>>>>>
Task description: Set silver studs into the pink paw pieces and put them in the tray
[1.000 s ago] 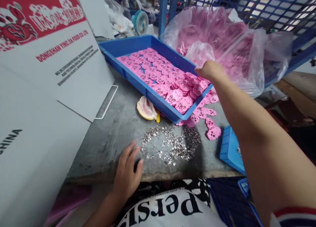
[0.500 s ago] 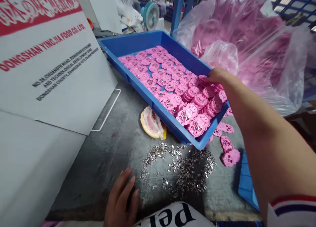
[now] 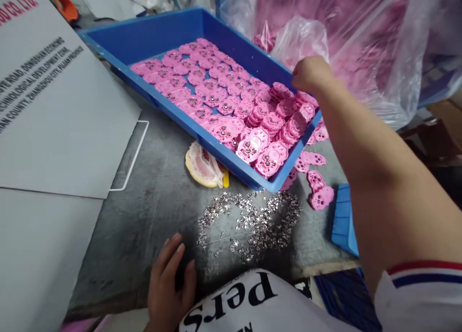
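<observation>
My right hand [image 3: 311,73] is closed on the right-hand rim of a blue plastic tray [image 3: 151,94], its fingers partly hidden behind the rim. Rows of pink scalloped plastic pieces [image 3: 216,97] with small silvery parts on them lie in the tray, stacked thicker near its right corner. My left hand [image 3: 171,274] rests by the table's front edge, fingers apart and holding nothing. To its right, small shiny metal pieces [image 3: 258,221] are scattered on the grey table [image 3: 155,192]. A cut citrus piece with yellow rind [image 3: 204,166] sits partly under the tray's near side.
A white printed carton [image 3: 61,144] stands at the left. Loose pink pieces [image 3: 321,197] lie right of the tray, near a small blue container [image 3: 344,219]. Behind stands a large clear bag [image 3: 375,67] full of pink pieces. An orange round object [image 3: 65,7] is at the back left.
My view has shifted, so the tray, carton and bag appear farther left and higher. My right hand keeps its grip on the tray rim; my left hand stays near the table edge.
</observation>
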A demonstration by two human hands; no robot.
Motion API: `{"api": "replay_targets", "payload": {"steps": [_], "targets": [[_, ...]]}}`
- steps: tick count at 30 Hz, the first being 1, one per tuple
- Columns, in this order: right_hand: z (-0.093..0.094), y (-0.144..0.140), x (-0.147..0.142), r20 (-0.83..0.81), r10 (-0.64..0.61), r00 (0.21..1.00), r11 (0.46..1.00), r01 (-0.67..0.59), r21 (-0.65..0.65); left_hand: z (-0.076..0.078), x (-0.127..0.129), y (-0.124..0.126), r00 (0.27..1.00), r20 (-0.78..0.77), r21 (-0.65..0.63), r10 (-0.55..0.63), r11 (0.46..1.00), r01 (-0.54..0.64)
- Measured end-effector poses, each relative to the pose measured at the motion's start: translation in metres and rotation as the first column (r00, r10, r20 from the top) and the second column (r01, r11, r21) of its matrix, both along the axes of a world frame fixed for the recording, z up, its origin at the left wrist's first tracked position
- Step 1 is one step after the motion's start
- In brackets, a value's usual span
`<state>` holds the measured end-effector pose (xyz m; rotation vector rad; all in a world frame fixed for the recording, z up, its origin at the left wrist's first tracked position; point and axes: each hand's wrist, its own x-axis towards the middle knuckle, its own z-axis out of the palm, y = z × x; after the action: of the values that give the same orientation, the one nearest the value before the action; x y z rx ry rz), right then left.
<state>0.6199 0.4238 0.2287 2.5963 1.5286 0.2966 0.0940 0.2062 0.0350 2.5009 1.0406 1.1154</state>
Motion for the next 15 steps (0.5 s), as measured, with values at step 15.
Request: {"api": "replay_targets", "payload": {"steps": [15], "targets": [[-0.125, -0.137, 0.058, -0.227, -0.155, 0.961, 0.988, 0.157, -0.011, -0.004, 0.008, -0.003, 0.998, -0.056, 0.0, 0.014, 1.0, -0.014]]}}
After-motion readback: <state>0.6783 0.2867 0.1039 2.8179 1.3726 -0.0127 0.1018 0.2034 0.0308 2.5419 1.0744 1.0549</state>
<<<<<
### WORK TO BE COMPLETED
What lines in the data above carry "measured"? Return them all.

### ANSWER FOR THE TASK
- Measured end-effector poses, each relative to the pose measured at the motion's start: translation in metres and rotation as the first column (r00, r10, r20 from the top) and the second column (r01, r11, r21) of its matrix, both along the axes of a world frame fixed for the recording, z up, its origin at the left wrist's first tracked position
`<state>` holds the measured end-effector pose (xyz m; rotation vector rad; all in a world frame fixed for the recording, z up, its origin at the left wrist's first tracked position; point and axes: each hand's wrist, its own x-axis towards the middle knuckle, its own z-axis out of the palm, y = z × x; after the action: of the values that give the same orientation, the one nearest the value before the action; x y z rx ry rz), right then left.
Motion for the next 15 steps (0.5 s), as measured, with values at step 15.

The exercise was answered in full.